** Requirement **
Which lines of the material contain the word "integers"? Show each one.
-=-=-
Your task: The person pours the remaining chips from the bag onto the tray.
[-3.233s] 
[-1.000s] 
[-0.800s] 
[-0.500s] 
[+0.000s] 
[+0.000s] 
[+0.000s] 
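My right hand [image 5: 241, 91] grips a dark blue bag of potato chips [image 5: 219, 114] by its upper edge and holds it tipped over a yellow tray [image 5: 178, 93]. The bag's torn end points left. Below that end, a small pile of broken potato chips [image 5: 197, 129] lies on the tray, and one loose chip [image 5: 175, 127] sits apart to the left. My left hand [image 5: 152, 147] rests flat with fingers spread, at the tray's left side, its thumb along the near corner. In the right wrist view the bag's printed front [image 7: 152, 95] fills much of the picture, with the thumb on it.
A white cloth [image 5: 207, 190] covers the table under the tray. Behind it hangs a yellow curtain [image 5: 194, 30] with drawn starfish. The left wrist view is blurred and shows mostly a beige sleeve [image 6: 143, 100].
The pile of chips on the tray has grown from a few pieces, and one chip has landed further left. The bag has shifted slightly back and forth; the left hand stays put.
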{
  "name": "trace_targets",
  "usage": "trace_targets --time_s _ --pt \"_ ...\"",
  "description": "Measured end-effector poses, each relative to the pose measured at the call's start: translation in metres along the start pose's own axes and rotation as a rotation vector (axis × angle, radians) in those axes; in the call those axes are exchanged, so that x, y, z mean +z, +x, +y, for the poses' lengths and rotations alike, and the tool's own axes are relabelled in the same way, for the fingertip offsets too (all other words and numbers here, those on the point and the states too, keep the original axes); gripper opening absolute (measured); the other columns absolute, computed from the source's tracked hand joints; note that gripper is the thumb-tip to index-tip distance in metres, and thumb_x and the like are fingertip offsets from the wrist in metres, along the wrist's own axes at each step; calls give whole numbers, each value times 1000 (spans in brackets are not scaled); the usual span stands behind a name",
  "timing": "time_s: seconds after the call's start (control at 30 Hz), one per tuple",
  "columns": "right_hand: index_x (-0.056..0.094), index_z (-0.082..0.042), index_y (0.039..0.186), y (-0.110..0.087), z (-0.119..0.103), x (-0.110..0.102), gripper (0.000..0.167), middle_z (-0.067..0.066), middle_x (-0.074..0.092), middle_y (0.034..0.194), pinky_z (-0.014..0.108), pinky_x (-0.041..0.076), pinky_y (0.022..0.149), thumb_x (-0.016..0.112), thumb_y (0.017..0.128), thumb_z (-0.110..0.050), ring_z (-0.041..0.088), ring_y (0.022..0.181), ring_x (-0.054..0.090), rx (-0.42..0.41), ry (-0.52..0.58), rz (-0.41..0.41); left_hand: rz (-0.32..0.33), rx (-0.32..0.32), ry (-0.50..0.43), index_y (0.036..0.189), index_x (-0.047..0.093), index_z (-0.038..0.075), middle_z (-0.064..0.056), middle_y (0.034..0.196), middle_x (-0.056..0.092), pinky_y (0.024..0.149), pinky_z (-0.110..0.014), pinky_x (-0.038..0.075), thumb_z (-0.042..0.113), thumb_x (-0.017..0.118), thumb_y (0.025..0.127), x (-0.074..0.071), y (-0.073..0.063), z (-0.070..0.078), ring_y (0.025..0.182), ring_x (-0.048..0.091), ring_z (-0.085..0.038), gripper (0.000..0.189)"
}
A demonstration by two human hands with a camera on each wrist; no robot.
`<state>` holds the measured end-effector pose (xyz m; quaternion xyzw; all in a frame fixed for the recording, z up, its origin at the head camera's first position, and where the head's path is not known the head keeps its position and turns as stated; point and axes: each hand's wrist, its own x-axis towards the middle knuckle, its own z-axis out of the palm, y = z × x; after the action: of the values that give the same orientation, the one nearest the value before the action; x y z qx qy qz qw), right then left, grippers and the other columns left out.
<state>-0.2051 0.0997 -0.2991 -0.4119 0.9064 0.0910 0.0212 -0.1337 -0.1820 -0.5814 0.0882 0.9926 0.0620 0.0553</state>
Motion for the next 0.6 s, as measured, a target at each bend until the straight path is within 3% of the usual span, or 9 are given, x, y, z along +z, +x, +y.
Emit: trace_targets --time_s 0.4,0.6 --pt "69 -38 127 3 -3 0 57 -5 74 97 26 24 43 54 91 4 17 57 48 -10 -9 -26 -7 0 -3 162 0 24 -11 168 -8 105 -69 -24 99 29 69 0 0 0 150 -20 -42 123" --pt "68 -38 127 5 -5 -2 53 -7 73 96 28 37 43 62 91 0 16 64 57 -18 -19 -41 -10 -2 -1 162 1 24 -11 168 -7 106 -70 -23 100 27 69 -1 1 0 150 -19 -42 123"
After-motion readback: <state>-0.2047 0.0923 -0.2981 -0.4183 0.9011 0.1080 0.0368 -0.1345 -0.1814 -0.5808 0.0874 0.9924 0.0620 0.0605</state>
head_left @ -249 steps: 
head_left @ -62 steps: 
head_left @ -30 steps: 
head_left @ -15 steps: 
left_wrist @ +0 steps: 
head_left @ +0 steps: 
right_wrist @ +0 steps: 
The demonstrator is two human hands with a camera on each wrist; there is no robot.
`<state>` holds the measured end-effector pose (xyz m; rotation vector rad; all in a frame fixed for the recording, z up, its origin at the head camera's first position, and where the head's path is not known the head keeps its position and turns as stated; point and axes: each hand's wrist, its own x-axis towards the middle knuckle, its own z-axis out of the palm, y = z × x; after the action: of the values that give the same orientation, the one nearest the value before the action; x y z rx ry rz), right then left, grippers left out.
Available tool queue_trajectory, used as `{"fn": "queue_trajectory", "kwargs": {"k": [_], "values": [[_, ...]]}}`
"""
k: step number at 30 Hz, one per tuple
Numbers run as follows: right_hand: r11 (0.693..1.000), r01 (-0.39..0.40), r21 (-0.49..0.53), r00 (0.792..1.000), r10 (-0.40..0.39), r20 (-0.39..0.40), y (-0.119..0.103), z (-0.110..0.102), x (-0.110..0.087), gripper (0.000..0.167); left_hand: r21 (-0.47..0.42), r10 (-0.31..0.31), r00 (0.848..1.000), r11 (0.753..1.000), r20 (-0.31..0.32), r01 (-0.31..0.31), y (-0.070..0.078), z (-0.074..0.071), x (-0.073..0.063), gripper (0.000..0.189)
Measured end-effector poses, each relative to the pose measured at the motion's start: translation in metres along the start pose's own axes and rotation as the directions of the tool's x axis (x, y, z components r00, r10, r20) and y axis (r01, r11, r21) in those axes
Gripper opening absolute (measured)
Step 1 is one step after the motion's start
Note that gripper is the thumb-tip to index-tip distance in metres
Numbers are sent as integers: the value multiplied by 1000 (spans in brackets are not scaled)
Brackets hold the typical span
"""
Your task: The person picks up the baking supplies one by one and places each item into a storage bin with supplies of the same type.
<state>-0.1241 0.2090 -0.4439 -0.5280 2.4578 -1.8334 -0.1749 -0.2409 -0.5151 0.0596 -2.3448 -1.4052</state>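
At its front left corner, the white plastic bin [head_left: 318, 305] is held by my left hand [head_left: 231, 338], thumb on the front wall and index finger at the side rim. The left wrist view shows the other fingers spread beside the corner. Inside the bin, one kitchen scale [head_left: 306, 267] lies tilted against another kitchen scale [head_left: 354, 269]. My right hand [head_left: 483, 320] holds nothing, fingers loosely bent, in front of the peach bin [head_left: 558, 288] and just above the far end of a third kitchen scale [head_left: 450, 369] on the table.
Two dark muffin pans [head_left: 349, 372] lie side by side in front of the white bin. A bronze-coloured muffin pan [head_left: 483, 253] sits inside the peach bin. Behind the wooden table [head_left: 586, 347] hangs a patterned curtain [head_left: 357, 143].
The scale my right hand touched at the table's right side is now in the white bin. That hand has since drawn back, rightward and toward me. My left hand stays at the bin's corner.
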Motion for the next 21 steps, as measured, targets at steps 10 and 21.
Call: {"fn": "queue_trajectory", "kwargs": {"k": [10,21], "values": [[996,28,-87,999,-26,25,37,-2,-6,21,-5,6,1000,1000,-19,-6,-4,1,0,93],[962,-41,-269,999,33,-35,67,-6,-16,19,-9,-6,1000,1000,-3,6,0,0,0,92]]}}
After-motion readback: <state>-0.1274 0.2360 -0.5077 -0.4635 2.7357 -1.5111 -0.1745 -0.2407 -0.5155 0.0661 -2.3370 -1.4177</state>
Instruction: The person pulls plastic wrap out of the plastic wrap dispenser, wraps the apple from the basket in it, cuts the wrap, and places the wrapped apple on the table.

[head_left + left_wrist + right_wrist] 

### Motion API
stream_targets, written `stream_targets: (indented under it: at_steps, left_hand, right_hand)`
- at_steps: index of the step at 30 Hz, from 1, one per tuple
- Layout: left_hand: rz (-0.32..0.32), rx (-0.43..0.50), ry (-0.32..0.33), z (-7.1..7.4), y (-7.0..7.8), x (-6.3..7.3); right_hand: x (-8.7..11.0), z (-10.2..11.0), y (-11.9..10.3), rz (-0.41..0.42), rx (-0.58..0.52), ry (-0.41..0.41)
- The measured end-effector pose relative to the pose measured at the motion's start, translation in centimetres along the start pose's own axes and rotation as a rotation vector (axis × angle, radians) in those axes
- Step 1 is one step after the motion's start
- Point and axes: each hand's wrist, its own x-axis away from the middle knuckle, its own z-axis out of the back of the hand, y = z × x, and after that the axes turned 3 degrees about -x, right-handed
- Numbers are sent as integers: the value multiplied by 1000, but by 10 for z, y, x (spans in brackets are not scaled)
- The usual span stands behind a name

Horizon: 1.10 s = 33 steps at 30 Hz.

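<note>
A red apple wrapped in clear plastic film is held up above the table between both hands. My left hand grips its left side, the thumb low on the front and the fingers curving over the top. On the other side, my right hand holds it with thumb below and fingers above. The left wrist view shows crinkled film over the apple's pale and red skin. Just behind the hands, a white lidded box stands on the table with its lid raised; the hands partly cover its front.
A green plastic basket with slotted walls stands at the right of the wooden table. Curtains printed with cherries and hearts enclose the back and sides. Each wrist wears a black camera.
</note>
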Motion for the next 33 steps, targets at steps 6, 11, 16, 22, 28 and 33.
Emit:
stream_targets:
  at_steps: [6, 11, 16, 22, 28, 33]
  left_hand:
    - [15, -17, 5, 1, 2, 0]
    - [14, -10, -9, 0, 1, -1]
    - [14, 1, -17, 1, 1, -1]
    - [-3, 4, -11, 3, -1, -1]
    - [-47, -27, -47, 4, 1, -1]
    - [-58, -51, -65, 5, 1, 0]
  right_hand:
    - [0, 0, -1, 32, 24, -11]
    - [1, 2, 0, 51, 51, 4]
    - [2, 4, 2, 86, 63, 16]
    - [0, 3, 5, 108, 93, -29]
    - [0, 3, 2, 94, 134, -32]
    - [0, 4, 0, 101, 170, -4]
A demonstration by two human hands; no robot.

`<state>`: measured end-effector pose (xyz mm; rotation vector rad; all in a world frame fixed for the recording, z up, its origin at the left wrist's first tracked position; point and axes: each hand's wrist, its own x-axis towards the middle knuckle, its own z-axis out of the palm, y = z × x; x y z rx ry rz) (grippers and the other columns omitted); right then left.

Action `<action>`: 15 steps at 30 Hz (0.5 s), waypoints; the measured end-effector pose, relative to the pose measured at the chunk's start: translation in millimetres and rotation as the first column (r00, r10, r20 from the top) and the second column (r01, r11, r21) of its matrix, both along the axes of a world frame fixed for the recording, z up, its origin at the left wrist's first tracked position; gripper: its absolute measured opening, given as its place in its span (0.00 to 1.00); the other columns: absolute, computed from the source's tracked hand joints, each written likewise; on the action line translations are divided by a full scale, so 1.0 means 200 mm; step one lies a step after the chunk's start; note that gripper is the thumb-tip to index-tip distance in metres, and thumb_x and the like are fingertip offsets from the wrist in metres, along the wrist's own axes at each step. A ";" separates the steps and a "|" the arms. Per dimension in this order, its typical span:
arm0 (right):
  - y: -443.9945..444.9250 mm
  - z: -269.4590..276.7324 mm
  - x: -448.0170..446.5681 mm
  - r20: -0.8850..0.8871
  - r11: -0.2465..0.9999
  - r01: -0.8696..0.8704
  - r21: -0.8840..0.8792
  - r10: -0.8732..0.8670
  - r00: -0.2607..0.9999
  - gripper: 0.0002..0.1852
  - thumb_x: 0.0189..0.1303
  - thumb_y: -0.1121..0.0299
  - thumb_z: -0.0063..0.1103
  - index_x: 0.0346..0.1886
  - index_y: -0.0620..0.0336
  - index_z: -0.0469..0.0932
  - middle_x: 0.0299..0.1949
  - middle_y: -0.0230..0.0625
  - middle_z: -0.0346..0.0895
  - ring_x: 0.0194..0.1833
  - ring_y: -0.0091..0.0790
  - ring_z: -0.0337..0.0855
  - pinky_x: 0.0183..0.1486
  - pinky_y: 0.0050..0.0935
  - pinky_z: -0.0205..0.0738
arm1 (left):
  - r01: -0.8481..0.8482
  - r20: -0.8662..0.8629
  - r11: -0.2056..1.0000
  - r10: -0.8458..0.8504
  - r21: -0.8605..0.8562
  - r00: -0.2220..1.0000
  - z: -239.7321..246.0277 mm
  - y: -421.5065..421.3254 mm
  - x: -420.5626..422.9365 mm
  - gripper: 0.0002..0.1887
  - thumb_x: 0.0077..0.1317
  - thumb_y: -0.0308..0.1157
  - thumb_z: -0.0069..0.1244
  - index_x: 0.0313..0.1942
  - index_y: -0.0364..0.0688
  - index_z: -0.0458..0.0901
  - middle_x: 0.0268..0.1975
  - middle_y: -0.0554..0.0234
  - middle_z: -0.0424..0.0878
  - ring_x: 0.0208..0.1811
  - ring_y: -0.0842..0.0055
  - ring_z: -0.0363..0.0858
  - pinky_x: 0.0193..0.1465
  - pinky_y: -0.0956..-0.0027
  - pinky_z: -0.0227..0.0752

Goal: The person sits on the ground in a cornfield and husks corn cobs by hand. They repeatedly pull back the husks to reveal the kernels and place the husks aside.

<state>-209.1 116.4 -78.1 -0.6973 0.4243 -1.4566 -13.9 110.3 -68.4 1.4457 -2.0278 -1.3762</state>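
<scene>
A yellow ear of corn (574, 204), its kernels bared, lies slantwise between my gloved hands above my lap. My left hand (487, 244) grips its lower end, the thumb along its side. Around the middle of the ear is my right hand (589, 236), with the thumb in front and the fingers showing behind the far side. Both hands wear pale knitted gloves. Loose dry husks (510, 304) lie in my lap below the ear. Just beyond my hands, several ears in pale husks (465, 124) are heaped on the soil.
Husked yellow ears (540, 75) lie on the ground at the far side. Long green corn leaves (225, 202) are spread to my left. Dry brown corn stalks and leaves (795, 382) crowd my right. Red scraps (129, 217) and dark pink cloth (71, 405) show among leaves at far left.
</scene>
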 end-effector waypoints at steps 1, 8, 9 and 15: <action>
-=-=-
** Result of this exercise **
Numbers are sent as integers: the value multiplied by 1000 (spans in brackets are not scaled)
- Numbers are sent as integers: the value multiplied by 1000, but by 10 for z, y, x (spans in brackets are not scaled)

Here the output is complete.